_Directions_. Among the entries below, only the lines starting at the one with "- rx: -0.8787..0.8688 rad" and ending at the one with "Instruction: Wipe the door", both included, are to be printed exactly.

[Extracted records]
┏━━

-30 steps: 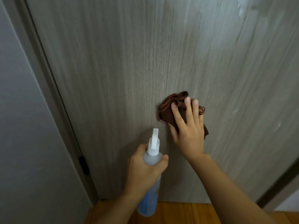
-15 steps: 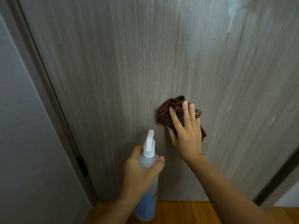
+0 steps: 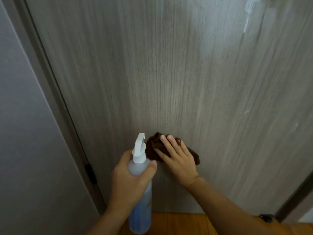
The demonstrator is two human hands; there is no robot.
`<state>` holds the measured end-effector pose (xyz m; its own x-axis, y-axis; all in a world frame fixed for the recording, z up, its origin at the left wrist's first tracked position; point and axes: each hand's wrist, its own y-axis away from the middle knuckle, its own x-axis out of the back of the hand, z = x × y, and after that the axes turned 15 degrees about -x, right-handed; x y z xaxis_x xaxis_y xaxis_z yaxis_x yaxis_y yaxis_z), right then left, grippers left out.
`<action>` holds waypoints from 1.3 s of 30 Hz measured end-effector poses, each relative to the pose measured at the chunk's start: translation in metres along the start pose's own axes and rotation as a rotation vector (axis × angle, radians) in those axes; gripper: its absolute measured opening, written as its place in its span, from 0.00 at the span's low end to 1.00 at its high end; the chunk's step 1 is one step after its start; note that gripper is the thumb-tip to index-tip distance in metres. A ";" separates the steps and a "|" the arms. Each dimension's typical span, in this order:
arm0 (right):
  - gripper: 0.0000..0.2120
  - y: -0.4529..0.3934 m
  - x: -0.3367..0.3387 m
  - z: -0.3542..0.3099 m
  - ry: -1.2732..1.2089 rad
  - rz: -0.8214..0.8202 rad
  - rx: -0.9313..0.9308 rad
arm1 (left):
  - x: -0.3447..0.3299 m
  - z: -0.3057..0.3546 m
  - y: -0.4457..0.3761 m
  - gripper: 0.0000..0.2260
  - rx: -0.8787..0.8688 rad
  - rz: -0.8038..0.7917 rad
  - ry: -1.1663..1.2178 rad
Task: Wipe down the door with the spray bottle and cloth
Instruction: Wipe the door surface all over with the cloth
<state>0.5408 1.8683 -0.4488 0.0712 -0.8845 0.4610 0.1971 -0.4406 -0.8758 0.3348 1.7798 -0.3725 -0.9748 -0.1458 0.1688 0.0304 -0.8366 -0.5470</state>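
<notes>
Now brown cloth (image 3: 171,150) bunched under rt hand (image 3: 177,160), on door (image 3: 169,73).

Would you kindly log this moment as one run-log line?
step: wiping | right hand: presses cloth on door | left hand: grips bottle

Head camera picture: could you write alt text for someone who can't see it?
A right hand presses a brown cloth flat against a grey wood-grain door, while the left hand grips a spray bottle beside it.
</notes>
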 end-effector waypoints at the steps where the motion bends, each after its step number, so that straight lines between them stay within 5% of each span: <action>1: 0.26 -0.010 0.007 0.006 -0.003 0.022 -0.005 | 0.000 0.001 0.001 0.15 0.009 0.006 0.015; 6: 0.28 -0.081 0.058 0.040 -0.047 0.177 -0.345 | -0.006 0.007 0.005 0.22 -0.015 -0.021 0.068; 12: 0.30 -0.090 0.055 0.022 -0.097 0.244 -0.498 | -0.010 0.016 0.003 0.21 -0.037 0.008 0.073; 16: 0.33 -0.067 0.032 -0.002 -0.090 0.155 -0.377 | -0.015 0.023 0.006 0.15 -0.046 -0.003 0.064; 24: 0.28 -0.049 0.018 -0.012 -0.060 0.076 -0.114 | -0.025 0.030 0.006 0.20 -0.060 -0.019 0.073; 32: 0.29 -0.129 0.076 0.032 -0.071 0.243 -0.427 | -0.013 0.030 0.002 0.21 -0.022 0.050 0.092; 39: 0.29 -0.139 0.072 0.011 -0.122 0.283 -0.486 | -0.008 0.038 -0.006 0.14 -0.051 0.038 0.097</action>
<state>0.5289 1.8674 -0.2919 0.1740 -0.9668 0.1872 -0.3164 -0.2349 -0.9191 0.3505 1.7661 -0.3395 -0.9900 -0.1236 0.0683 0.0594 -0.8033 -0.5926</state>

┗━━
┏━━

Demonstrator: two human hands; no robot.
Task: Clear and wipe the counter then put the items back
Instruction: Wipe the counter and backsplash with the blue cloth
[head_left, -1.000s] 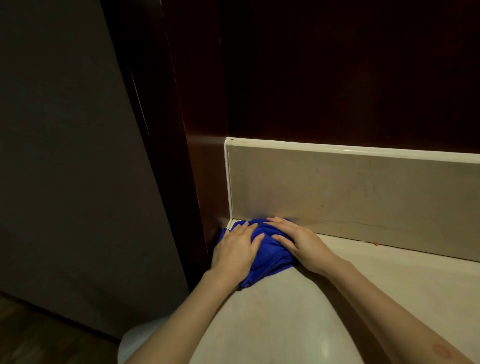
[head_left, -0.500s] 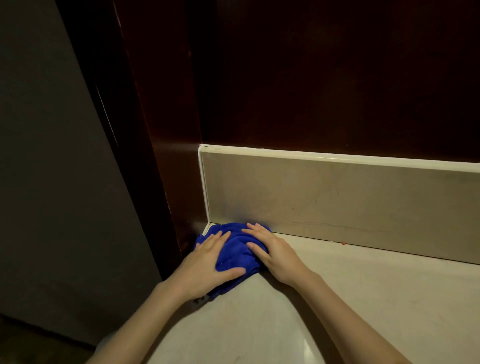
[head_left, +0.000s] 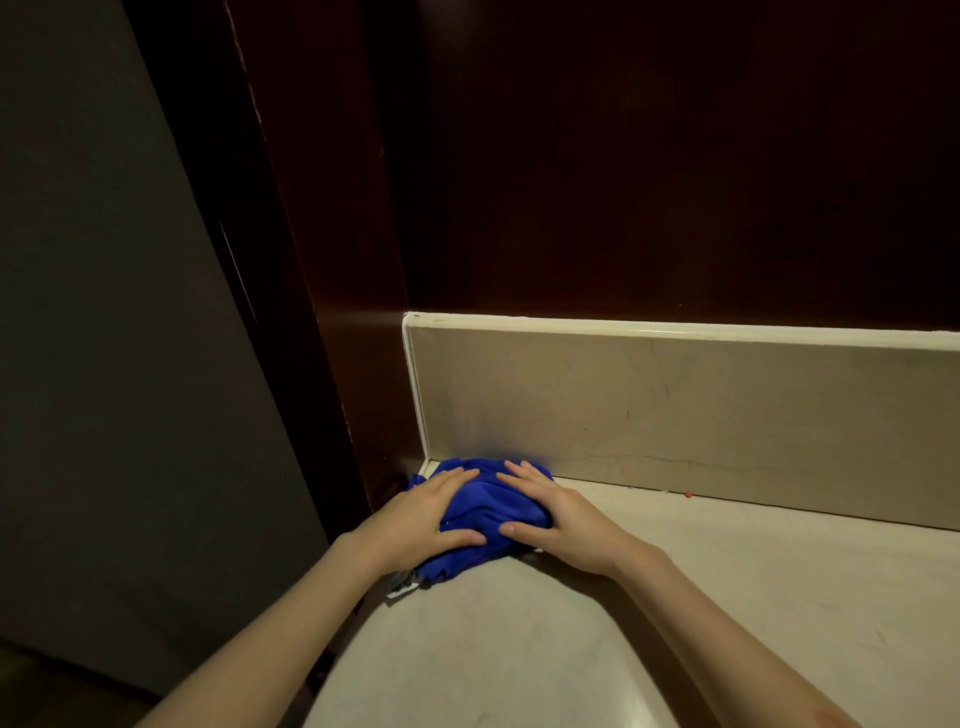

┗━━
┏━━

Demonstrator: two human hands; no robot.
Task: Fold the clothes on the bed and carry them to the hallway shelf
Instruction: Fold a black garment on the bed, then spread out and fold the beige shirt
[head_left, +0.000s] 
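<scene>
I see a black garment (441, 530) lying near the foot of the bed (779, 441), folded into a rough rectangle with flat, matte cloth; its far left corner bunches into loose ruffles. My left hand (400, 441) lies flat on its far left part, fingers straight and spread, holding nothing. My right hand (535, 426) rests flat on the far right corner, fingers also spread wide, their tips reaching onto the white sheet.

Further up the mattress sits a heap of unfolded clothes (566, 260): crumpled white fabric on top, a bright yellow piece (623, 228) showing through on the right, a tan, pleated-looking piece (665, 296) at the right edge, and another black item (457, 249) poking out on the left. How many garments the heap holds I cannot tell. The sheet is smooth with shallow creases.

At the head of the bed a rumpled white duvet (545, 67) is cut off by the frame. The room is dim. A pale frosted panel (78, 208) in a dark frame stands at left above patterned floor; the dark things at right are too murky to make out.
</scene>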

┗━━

_Problem solution_.
  - rx: -0.8787..0.8688 rad
  - rz: -0.8038..0.7917 rad
  - ry: -1.1663..1.2178 rad
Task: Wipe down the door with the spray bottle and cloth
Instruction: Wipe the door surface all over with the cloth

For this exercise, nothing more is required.